Cover image for Harness Engineering: The Code Around the Model Is the Hard Part
Mehmet TURAÇ
Mehmet TURAÇ

Posted on

Harness Engineering: The Code Around the Model Is the Hard Part

Everyone benchmarks the model. Almost nobody benchmarks the harness — the loop, the tool dispatch, the context manager, the retry logic that wraps a raw inference call and turns it into something that can run unattended against production. In my experience building agentic platforms, swapping the model is a config change you ship in an afternoon. The harness is where the months go, and it's where reliability is actually won or lost.

This is the part that doesn't show up in demos. A demo agent calls a tool, gets a clean result, and prints a tidy answer. A production agent calls a tool that times out, gets a 200 with a malformed body, hits a rate limit on retry, and now has to decide whether to keep going or give up — all while staying inside a token budget and not corrupting anything downstream. The model doesn't solve that. The harness does.

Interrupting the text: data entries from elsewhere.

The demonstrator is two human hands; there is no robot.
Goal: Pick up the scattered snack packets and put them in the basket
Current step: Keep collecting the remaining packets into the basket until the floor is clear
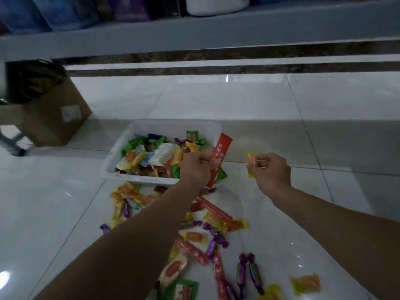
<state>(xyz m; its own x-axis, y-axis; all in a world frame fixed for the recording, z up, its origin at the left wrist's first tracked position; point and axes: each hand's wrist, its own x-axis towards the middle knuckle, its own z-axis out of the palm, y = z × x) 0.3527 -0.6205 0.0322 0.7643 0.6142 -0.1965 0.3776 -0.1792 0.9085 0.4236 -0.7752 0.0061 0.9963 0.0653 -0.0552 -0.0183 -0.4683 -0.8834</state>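
Observation:
A white plastic basket (164, 124) stands on the tiled floor, holding several colourful snack packets (151, 155). My left hand (195, 167) is at the basket's near right corner and grips a long red packet (223, 148) with white print, standing upright. To the right of the basket, my right hand (271, 169) pinches a small yellow packet (251, 160) above the floor. Many loose packets (207, 226) in red, yellow, purple and green lie scattered on the floor between my arms and toward the bottom edge.
A brown cardboard box (54, 118) sits on the floor at the left, beside a metal leg (10, 144). A grey shelf (194, 31) with goods runs across the top. A lone yellow packet (306, 283) lies at the lower right.

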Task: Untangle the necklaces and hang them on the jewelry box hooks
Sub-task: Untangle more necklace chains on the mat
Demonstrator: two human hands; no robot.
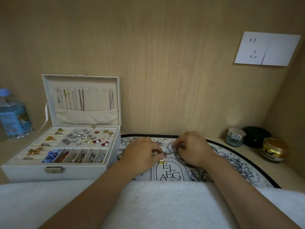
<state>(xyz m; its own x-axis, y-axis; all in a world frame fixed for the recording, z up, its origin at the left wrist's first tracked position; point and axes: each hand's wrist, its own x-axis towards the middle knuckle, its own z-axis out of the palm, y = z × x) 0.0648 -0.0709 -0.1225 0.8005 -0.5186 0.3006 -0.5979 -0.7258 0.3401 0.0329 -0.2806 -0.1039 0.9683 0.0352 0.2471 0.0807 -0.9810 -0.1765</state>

Harness Engineering: The Code Around the Model Is the Hard Part

The harness is the product

When people say "we built an agent," they usually mean they wrote a prompt and a tool schema. That's the easy 20%. The other 80% is the scaffolding that decides when to call the model, what to put in front of it, whether to trust what comes back, and what to do when something fails. That scaffolding is the harness, and it's where your engineering judgment lives.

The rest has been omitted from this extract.